Using the data below, copy every line that contains the word "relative".

Data extracted from a collection
##############################
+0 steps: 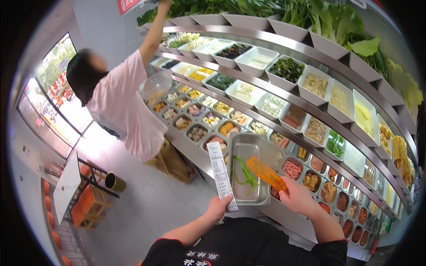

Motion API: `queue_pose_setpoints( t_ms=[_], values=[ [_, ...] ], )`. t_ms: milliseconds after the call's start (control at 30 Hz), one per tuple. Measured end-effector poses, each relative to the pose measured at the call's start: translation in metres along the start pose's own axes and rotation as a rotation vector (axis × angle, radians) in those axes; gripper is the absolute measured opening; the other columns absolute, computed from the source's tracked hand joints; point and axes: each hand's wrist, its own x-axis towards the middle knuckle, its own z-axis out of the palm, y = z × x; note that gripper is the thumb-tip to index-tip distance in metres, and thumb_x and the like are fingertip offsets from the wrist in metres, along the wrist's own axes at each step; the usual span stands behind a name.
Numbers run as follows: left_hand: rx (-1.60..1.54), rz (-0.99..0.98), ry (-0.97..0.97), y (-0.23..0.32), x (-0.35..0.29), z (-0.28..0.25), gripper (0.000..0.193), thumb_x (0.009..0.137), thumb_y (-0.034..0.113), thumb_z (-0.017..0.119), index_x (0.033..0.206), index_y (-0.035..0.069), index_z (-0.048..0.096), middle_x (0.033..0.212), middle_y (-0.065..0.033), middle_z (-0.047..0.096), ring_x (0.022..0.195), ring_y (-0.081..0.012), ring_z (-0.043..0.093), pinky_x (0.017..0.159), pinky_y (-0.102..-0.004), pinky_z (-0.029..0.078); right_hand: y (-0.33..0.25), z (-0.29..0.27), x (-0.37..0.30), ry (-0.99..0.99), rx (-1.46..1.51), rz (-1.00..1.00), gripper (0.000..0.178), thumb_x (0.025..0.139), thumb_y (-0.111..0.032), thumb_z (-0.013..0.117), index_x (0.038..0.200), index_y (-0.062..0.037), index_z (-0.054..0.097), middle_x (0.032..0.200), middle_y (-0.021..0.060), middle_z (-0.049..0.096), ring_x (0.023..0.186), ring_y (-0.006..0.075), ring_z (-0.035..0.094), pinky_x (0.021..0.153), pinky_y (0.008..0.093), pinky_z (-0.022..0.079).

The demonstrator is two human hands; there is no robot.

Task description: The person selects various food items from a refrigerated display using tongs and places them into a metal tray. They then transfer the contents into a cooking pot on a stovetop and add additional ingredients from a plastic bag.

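Observation:
My left hand point(217, 208) is closed on the lower end of a long printed paper receipt point(217, 170). Right beside it is a rectangular steel pan point(250, 144), whose near left rim is close to my fingers; whether they also grip it I cannot tell. Several long green leafy stems point(245, 174) lie inside the pan. My right hand point(295, 195) is wrapped round a pair of orange tongs point(266, 173). The tips of the tongs hang over the pan, just right of the stems, and seem to hold nothing.
Tiered shelves of white food trays point(257, 62) curve along the right, with leafy greens point(337, 22) on top. Steel tubs of food point(293, 169) fill the lower counter. A person in a pink shirt point(120, 106) reaches up at left. Behind stand a table point(66, 188) and bin point(115, 182).

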Motion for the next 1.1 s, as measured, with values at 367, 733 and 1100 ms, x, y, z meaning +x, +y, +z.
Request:
queue_pose_setpoints(
  t_ms=[367,733,1100],
  values=[
    [-0.002,0.176,-0.061,0.17,0.0,-0.137,0.028,0.097,0.012,0.061,0.118,-0.006,0.064,0.113,-0.0111,0.07,0.098,-0.0199,0.067,0.086,-0.0347,0.054,-0.176,-0.056,0.125,0.243,0.068,-0.042,0.034,0.094,-0.021,0.048,0.121,-0.0012,0.055,0.084,0.015,0.064,0.078,0.0243,0.064,0.073,0.0398,0.05],
    [-0.101,0.266,-0.409,0.316,-0.006,-0.143,0.03,0.098,0.013,0.061,0.124,-0.003,0.062,0.121,-0.0101,0.067,0.11,-0.0192,0.064,0.097,-0.0373,0.051,-0.26,-0.21,0.306,0.552,-0.193,-0.021,0.034,0.093,-0.029,0.05,0.115,-0.0051,0.06,0.073,0.0022,0.053,0.049,0.0096,0.05,0.039,0.0273,0.039],
    [-0.025,0.221,-0.373,0.349,0.01,-0.136,0.033,0.101,0.015,0.055,0.128,-0.004,0.058,0.121,-0.0118,0.067,0.108,-0.0213,0.066,0.095,-0.0372,0.054,-0.238,-0.199,0.328,0.457,-0.148,-0.035,0.053,0.098,-0.033,0.048,0.145,-0.0079,0.047,0.082,-0.0064,0.047,0.057,-0.0002,0.041,0.047,0.0191,0.031]
  ],
)
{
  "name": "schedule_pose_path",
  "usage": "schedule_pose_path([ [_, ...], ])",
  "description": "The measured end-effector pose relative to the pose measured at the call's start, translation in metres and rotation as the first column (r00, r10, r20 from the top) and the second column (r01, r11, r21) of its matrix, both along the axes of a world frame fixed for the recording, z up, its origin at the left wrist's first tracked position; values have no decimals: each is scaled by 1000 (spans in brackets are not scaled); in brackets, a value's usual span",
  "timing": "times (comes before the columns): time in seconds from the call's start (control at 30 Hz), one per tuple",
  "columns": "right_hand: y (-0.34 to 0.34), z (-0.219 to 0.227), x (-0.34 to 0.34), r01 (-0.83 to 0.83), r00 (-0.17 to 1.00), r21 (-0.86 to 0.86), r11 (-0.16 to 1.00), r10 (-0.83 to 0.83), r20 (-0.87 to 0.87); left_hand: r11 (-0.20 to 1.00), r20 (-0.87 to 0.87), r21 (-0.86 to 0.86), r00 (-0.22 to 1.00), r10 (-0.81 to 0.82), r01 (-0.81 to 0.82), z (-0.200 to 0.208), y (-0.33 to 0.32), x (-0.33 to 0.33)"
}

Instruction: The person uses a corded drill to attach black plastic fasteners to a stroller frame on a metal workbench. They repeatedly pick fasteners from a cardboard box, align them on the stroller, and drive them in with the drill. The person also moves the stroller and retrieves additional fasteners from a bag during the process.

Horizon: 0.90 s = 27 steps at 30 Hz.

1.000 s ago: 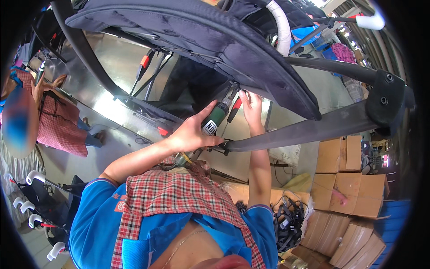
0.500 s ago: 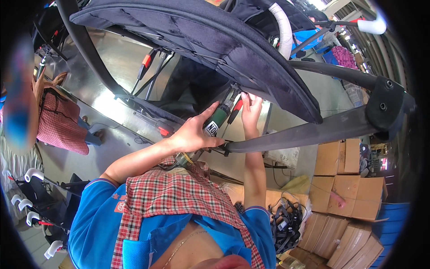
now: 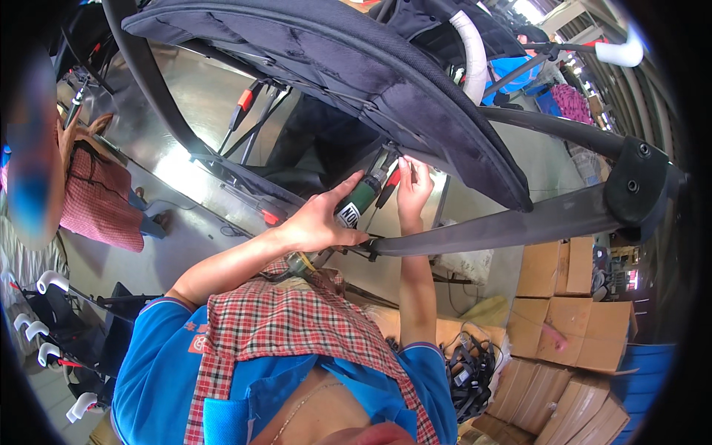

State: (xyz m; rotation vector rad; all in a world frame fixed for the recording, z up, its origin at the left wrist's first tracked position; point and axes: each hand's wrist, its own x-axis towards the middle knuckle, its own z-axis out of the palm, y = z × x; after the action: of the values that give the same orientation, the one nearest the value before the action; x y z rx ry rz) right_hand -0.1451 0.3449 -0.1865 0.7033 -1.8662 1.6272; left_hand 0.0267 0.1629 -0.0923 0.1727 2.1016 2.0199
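My left hand [image 3: 319, 221] is wrapped around a green and black power screwdriver [image 3: 359, 197]. Its front end points up and away, against a fitting under the edge of a dark padded stroller seat [image 3: 319, 63]. Right by the tool's tip is my right hand [image 3: 414, 194], thumb and fingertips drawn together close to the fitting. Whatever they pinch is too small to make out. A thick grey stroller frame tube [image 3: 497, 225] runs in front of my right forearm. Beside the screwdriver's tip there is a red and black part [image 3: 389, 187].
A metal worktable [image 3: 141, 122] lies under the stroller. White-handled frames [image 3: 52, 282] stand at lower left, near a co-worker in a checked apron [image 3: 104, 200]. Cardboard boxes [image 3: 586, 326] and a bundle of black straps [image 3: 475, 371] sit at lower right.
My right hand has dropped a touch, its fingers a little more curled. My left hand keeps the screwdriver at the same fitting.
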Motion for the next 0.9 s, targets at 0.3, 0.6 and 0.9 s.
schedule_pose_path([
  [0.3,2,4,-1,12,999,54,998,-9,-44,999,-25,-28,999,20,-21,-3,2,-3],
  [0.6,-9,24,9,-139,987,-138,981,148,55,996,-159,-9,984,81,-83,-18,7,-7],
  [0.9,-1,32,9,50,997,140,989,-58,54,983,83,180,996,23,-38,-8,15,-5],
])
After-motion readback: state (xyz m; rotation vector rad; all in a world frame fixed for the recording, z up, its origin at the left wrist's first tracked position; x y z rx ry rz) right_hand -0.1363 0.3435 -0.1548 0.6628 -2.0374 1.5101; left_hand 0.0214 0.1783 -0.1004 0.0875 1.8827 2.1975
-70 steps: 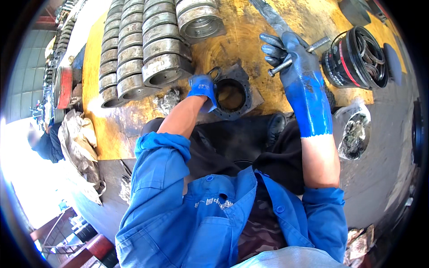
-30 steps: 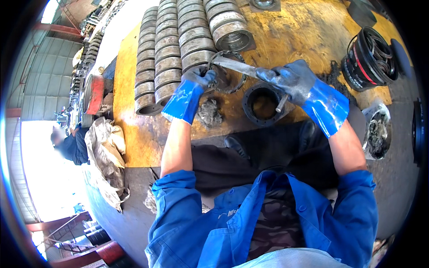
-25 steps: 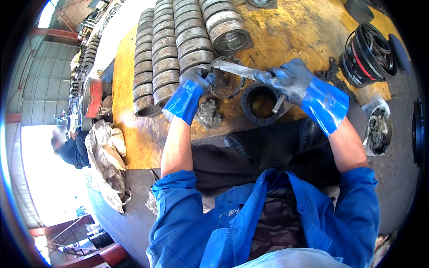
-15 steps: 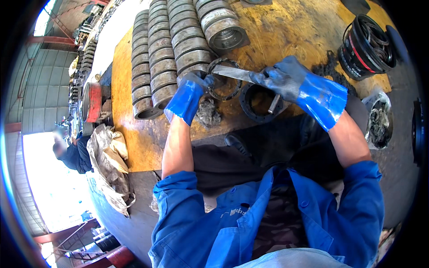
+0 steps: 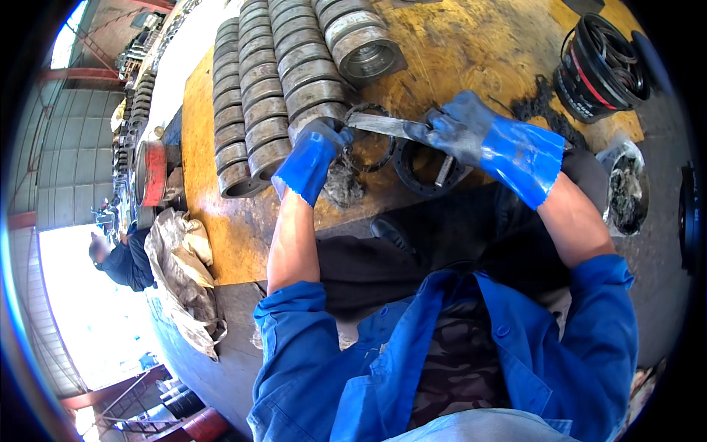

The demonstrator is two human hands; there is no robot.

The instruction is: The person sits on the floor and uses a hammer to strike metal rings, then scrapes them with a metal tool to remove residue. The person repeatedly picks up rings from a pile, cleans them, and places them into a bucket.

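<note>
My left hand (image 5: 315, 151), in a blue rubber glove with a dark palm, is closed on the left edge of a thin dark metal ring (image 5: 382, 166). My gloved right hand (image 5: 465, 131) grips one end of a flat grey metal file (image 5: 379, 124). The file lies across the upper part of the ring, its far end beside my left fingers. Below my right hand a thicker dark flange (image 5: 405, 168) rests at the bench edge, with a short metal rod (image 5: 445, 171) across its right side. A grey, stringy clump (image 5: 343, 184) sits under my left hand.
Rows of stacked steel cylinders (image 5: 263, 110) cover the left of the yellow stained bench (image 5: 471, 44). A black bucket of rings (image 5: 585, 92) stands at right, above a plastic bag (image 5: 622, 184). A sack (image 5: 177, 265) hangs at left; another person (image 5: 125, 258) is beyond.
The file has shifted slightly left and down across the ring, with my right hand moving the same way. My left hand keeps its hold. The view has tilted a little.
</note>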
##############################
■ **RESPONSE TO THIS EXERCISE**
Motion API: `queue_pose_setpoints( t_ms=[_], values=[ [_, ...] ], )`. t_ms: milliseconds after the call's start (control at 30 Hz), one per tuple. Measured end-effector poses, each relative to the pose measured at the call's start: translation in metres along the start pose's own axes and rotation as a rotation vector (axis × angle, radians) in those axes; gripper is the absolute measured opening; the other columns absolute, computed from the source's tracked hand joints; point and axes: each hand's wrist, its own x-axis towards the middle knuckle, its own z-axis out of the palm, y = z × x; note that gripper is the thumb-tip to index-tip distance in metres, and thumb_x and the like are fingertip offsets from the wrist in metres, along the wrist's own axes at each step; the usual span stands behind a name.
  "description": "The measured end-effector pose relative to the pose measured at the call's start, translation in metres and rotation as the first column (r00, r10, r20 from the top) and the second column (r01, r11, r21) of its matrix, both along the axes of a world frame fixed for the recording, z up, its origin at the left wrist's first tracked position; values have no decimals: each is scaled by 1000 (spans in brackets are not scaled); in brackets, a value's usual span",

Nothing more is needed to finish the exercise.